And then, all in a moment, and without a word of warning, the good life ended. It happened on a memorable evening in March, when one, who had been there once before, came a second time to visit the school.

He was a big man, with a heavy bloated face and dark restless eyes. He had been handsome in his time; but years of passion and self-indulgence had impaired the symmetry of features once comely in their strength. Some sickness of soul, moreover, would seem to have cowed an arrogance formidable enough in its day. His looks were furtive, his manner propitiatory, as he stood up before the pedagogue and stated his business. In fact, Mr Justice Bagott was a disgraced and fallen man. He had been disbenched for that obliquity which in a few decades time was to bring to the ground a far greater lawyer than he. In accepting a heavy bribe from a litigant he had dishonoured himself and disgraced his profession. And it had been no amelioration of the offence that the litigant in question was a Papist. The scandal, which might well have cost the Justice his head, had been notorious enough to penetrate into the by-ways, along which it had even come to reach the ears of Brion’s guardian himself. It had agitated that simple soul, even into some fatalistic premonition of what had actually come to pass. And now the blow had fallen: his charge was demanded of him.

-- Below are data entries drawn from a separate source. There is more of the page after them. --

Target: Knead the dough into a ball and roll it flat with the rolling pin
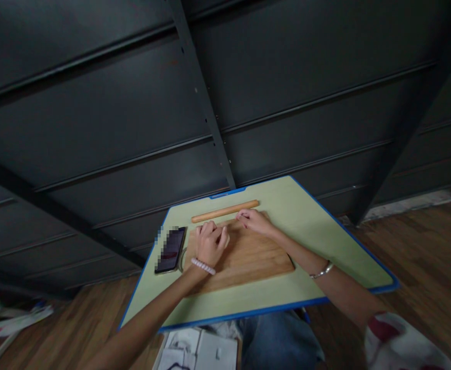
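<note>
A wooden cutting board (248, 262) lies on a pale green table with a blue edge. Over the board's left part is my left hand (211, 243), its fingers curled down; whatever lies under them is hidden. My right hand (255, 222) is above the board's far edge with thumb and fingers pinched together, and I cannot make out anything between them. Just beyond both hands rests a wooden rolling pin (225, 211), close to the right fingertips.
A phone (170, 250) lies on the table (310, 221) left of the board. Dark metal panels (133, 103) rise behind the table. Below its near edge are my legs in jeans (279, 339) and a white box (215, 352). The floor (433, 241) is brown wood.
</note>
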Action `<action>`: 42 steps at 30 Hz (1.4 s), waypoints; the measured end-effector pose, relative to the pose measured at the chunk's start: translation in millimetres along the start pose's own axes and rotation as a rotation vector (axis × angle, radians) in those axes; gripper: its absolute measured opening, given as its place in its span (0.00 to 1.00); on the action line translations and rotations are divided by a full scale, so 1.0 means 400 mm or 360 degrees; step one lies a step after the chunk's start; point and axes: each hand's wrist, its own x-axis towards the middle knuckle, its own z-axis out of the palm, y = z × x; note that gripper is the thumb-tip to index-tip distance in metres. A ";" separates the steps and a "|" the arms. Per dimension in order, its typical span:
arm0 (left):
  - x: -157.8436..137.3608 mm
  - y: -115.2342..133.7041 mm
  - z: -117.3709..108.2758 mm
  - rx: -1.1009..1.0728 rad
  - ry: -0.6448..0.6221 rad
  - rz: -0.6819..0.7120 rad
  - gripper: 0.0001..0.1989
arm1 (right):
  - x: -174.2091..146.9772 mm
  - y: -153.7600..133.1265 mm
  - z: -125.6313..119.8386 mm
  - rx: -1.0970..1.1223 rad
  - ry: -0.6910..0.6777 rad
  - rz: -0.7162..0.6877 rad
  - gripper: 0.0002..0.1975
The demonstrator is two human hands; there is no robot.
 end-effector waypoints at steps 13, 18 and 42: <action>0.045 -0.064 0.068 -0.0865 -0.0253 -0.0066 0.04 | 0.001 -0.004 0.000 0.0053 0.0001 0.0036 0.10; 0.018 -0.032 0.051 -0.1145 -0.0504 -0.0016 0.06 | -0.005 -0.027 -0.008 0.0061 -0.0001 0.0064 0.10; -0.001 -0.007 0.082 -0.1382 0.0131 -0.1099 0.12 | -0.008 -0.016 -0.005 0.0097 0.0026 0.0066 0.12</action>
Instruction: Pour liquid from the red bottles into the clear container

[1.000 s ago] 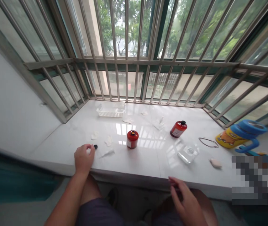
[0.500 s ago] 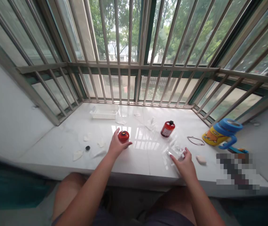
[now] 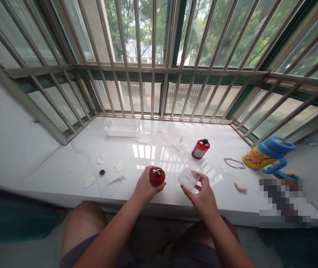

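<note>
My left hand (image 3: 147, 187) is wrapped round a red bottle (image 3: 157, 178) whose uncapped neck faces up toward me. To its right, my right hand (image 3: 204, 193) grips a clear plastic container (image 3: 188, 179) between thumb and fingers, tilted toward the bottle but apart from it. A second red bottle (image 3: 200, 149), with a pale label and a black cap, stands farther back. On the left of the white ledge lies a small black cap (image 3: 102, 172), with scraps of white tissue (image 3: 90, 181) near it.
A white plastic basket (image 3: 122, 130) is at the back left. Toward the right are a thin cord loop (image 3: 234, 163), a pinkish block (image 3: 240, 186) and a blue and yellow mug (image 3: 267, 153). Metal bars (image 3: 153, 93) rise along the ledge's back edge.
My left hand has brought the red bottle nearer and to the right, its neck tipping toward me. My right hand has lifted the clear container and moved it left, close to the bottle.
</note>
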`<state>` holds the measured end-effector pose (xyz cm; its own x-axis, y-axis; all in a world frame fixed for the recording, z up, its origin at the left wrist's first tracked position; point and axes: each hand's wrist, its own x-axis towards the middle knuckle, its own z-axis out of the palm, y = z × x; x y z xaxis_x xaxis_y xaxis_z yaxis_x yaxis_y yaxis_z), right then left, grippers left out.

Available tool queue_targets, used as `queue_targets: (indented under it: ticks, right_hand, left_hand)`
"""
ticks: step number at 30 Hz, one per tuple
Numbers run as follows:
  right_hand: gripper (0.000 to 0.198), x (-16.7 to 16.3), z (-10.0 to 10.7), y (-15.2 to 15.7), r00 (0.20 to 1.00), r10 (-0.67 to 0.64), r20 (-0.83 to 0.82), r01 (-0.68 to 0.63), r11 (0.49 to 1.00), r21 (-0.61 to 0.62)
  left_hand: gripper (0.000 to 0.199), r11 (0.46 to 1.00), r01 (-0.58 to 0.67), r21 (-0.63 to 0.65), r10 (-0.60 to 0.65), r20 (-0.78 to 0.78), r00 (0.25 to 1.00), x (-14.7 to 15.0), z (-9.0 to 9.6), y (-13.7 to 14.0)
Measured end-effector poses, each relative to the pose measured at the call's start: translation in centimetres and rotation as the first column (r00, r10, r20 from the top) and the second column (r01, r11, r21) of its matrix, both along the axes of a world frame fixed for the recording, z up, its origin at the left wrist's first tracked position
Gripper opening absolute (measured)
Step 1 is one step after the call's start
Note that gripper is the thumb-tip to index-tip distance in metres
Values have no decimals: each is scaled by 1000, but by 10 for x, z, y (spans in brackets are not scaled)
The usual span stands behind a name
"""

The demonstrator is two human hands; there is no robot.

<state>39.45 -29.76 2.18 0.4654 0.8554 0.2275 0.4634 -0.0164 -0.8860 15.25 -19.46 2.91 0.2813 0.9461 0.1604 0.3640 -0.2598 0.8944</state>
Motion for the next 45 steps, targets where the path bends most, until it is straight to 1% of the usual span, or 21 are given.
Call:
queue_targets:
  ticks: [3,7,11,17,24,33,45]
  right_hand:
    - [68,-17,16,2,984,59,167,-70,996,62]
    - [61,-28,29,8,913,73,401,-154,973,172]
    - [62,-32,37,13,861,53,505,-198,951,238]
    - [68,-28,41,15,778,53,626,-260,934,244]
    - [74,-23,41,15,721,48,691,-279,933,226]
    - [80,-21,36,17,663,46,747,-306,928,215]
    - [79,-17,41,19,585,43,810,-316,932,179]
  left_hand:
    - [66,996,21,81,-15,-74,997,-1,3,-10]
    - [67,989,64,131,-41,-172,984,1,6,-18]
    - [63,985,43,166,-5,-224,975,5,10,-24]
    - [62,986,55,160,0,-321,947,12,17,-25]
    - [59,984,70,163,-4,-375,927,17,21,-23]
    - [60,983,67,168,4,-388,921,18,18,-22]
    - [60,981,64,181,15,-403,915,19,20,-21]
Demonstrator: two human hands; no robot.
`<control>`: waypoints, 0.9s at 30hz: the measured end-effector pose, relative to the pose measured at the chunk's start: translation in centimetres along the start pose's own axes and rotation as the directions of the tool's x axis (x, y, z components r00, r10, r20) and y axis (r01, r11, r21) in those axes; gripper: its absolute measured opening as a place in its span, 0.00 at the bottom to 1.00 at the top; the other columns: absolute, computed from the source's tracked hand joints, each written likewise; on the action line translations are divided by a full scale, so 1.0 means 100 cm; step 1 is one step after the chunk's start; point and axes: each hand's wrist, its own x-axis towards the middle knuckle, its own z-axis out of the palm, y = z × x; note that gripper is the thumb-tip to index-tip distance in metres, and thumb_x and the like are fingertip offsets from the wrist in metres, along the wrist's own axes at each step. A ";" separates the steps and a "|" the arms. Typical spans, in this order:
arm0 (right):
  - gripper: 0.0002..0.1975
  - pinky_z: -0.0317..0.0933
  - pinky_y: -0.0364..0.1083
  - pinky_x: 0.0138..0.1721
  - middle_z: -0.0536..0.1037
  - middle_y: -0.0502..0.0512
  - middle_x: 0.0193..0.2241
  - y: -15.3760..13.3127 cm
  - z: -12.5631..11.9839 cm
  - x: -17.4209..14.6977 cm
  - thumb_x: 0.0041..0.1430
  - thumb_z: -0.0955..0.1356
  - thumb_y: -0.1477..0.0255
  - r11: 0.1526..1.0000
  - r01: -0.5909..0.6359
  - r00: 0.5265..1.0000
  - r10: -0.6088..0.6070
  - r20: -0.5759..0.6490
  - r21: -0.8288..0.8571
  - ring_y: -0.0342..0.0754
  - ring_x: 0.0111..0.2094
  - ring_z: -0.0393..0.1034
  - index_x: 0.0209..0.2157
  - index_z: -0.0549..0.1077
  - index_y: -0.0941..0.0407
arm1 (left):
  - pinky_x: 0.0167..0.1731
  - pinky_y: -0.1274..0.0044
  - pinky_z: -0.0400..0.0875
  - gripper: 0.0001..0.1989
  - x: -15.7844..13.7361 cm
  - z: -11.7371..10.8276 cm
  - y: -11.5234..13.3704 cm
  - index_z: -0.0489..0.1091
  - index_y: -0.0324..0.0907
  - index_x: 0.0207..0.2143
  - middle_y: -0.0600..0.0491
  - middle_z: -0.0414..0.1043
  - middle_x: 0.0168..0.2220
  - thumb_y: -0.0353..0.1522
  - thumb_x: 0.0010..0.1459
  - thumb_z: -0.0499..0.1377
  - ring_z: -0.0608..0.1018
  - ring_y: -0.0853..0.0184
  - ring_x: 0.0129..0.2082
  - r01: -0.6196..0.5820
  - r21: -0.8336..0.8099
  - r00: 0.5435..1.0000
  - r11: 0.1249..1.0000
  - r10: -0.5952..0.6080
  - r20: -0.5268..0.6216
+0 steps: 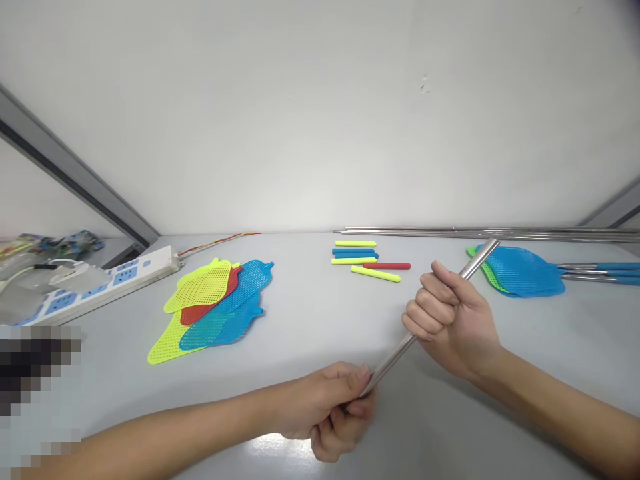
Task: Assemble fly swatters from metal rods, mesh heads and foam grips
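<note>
A metal rod (393,358) slants from low centre up to the right above the table. My right hand (447,317) is wrapped round its upper part, leaving the wider top end sticking out past the thumb. Lower down, my left hand (343,407) pinches the rod near its bottom end, which the fingers hide. Behind the hands lie several coloured handle sleeves: yellow ones (376,274), blue ones (355,254) and a red one (387,266). To the right of my right hand is a blue fly swatter (525,270) with metal shafts and blue handles, lying over a green swatter head (493,279).
Loose fly swatter heads in yellow (203,290), red (193,313) and blue (223,323) overlap on the left of the grey table (295,300). A white power strip (120,283) with plugs lies beyond them. Long thin metal rods (480,233) run along the back wall.
</note>
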 end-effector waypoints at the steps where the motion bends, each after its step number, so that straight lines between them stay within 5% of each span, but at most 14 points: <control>1: 0.22 0.37 0.41 0.13 0.38 0.42 0.09 0.000 0.000 0.000 0.56 0.58 0.66 1.000 -0.002 1.000 0.002 -0.001 0.004 0.38 0.12 0.33 0.14 0.42 0.56 | 0.08 0.85 0.37 0.19 0.000 0.000 0.000 0.52 0.42 0.22 0.62 0.39 0.14 0.46 0.56 0.40 0.42 0.78 0.12 0.001 -0.002 1.000 1.000 -0.001 -0.002; 27: 0.21 0.36 0.41 0.14 0.40 0.42 0.09 0.007 -0.004 -0.002 0.56 0.57 0.68 0.994 -0.041 0.999 0.040 0.014 0.098 0.38 0.12 0.34 0.13 0.43 0.56 | 0.08 0.86 0.38 0.19 0.000 -0.001 0.002 0.52 0.42 0.22 0.63 0.40 0.13 0.45 0.56 0.37 0.42 0.78 0.11 0.046 0.030 0.999 0.998 -0.047 0.015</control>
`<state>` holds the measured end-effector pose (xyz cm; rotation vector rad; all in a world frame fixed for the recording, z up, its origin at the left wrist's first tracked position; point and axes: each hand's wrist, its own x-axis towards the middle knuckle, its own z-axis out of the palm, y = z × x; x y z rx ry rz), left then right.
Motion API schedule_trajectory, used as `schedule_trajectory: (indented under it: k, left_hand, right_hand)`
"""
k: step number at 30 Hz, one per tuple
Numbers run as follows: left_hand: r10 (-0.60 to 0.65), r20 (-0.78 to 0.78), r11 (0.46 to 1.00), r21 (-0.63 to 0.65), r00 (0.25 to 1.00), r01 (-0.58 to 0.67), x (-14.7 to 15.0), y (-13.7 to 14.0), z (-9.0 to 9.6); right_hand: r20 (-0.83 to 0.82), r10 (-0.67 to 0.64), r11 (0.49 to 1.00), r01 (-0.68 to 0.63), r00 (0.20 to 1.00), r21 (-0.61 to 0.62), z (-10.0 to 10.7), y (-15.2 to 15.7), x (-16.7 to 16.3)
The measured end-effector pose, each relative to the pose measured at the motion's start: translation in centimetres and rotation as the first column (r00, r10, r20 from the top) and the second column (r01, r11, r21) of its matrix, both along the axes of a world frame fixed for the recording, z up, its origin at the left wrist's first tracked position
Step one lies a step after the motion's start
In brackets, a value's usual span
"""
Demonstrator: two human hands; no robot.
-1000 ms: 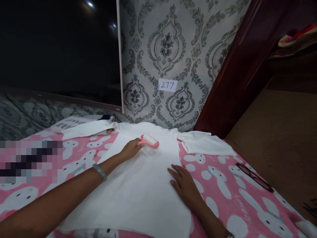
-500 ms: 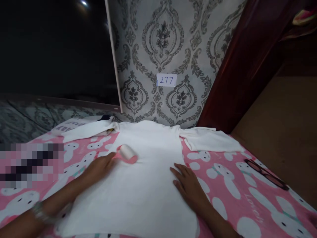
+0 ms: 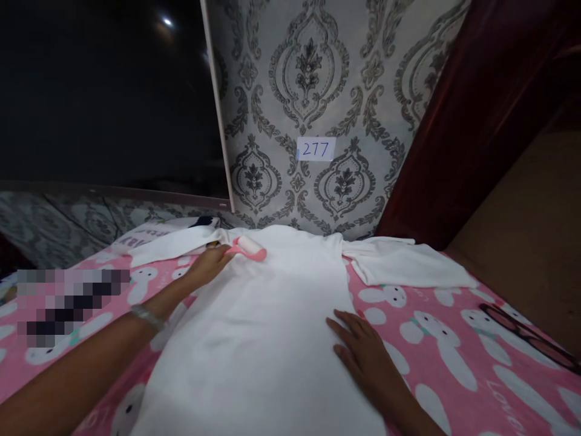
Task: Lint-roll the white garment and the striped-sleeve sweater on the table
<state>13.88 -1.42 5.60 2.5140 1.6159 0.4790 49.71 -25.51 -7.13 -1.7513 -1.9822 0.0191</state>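
Observation:
A white long-sleeved shirt (image 3: 281, 327) lies spread out, its sleeves stretched to both sides and its collar end toward the wall. My left hand (image 3: 212, 261) is closed around the handle of a pink lint roller (image 3: 249, 248), whose white roll rests on the upper left of the shirt. The handle itself is mostly hidden in the fingers. On the shirt's right edge, my right hand (image 3: 356, 342) lies flat with its fingers spread, holding nothing.
Under the shirt is a pink bunny-print sheet (image 3: 422, 357). Dark-rimmed glasses (image 3: 529, 336) lie at the right. A printed cloth (image 3: 149, 233) is behind the left sleeve, below a large dark screen (image 3: 109, 97). A card marked 277 (image 3: 316, 149) hangs on the patterned wall.
My left hand has pushed the lint roller away from me, up the shirt toward the collar. My right hand stays at the shirt's right edge. The view has shifted slightly.

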Motion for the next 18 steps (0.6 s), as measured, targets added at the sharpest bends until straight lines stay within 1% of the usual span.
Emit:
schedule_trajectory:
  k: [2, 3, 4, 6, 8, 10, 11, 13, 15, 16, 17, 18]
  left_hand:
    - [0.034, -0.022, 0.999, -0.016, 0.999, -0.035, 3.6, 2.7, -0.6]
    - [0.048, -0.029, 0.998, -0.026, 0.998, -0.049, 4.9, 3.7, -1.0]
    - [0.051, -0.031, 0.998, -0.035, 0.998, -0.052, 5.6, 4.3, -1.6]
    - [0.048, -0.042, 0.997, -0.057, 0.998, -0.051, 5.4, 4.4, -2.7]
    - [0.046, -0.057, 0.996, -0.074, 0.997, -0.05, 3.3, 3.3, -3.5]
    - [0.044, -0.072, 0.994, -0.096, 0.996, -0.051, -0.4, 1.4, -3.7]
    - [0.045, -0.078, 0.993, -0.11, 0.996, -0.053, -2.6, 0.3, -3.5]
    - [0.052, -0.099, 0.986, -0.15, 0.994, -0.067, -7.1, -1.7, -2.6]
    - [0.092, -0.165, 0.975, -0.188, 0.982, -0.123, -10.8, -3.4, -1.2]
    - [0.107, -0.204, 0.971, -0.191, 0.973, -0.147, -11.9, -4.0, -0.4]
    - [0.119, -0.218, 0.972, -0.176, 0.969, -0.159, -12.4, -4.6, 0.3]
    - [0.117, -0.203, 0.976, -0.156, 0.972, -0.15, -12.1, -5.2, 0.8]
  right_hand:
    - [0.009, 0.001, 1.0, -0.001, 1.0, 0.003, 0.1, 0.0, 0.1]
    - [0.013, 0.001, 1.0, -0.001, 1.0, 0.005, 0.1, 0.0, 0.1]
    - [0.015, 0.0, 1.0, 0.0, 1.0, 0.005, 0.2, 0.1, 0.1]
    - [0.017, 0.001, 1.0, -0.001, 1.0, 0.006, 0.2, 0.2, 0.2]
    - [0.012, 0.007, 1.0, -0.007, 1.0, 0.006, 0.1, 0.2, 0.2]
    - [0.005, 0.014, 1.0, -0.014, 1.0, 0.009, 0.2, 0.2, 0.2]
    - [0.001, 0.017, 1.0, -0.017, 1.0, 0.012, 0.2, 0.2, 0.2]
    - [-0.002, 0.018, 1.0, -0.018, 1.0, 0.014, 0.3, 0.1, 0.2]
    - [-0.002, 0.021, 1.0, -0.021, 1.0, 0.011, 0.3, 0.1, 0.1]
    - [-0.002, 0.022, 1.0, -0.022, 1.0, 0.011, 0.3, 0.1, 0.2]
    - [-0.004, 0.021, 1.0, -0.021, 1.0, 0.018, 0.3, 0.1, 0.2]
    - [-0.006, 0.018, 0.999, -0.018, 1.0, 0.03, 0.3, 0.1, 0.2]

He went out of the room to seek the child—the pleasant parlour, with its wainscotted walls and low timbered ceiling, which would always thenceforth be associated in Brion’s mind with a dream of peace and security—and returned in a little, downcast and sorrowful, holding him by the hand. He had evidently, in that brief interval, broken the fatal news. The boy seemed dazed and stunned; but he lifted his head manfully to look the stranger in the face. He did not recall him: how could he, who had seen him but once before? yet he read enough there to recognise the finality of his sentence. And Bagott, for his part, perceived a girlish-faced youngster, slim and tall for his age, with fair hair and mouse-coloured eyebrows and lashes—personable material, but giving so far no indication of the sort of spirit which informed it. The boy was very pale, but whether by nature or through agitation he could not tell.

‘Dost know me, child?’ he said—not unkindly, though his voice was harsh.

Brion shook his head. ‘No, Sir.’

‘Troth,’ said the visitor, ‘eleven years may well wipe out deeper-graven memories than that. I am thy uncle, Quentin Bagott, child, who brought thee here, and am now to take thee hence. Wilt go with me?’

The boy had to bite his lip to restrain his tears; yet he kept them proudly back; and that the other noticed. For all at once he sighed, raising his head and bowing it; and when he spoke his voice was grievous.

‘Brion,’ said he; ‘of all of ours, we are the only two left to one another.’

There spoke the broken soul, grasping in its fall at a child’s hand where it would have flung away a man’s. And, in some rare way, the lad understood. For he came forward, holding his head erect; and said he: ‘I will go with you.’

Bagott took the young face between his palms, and gazed searchingly into the gray eyes.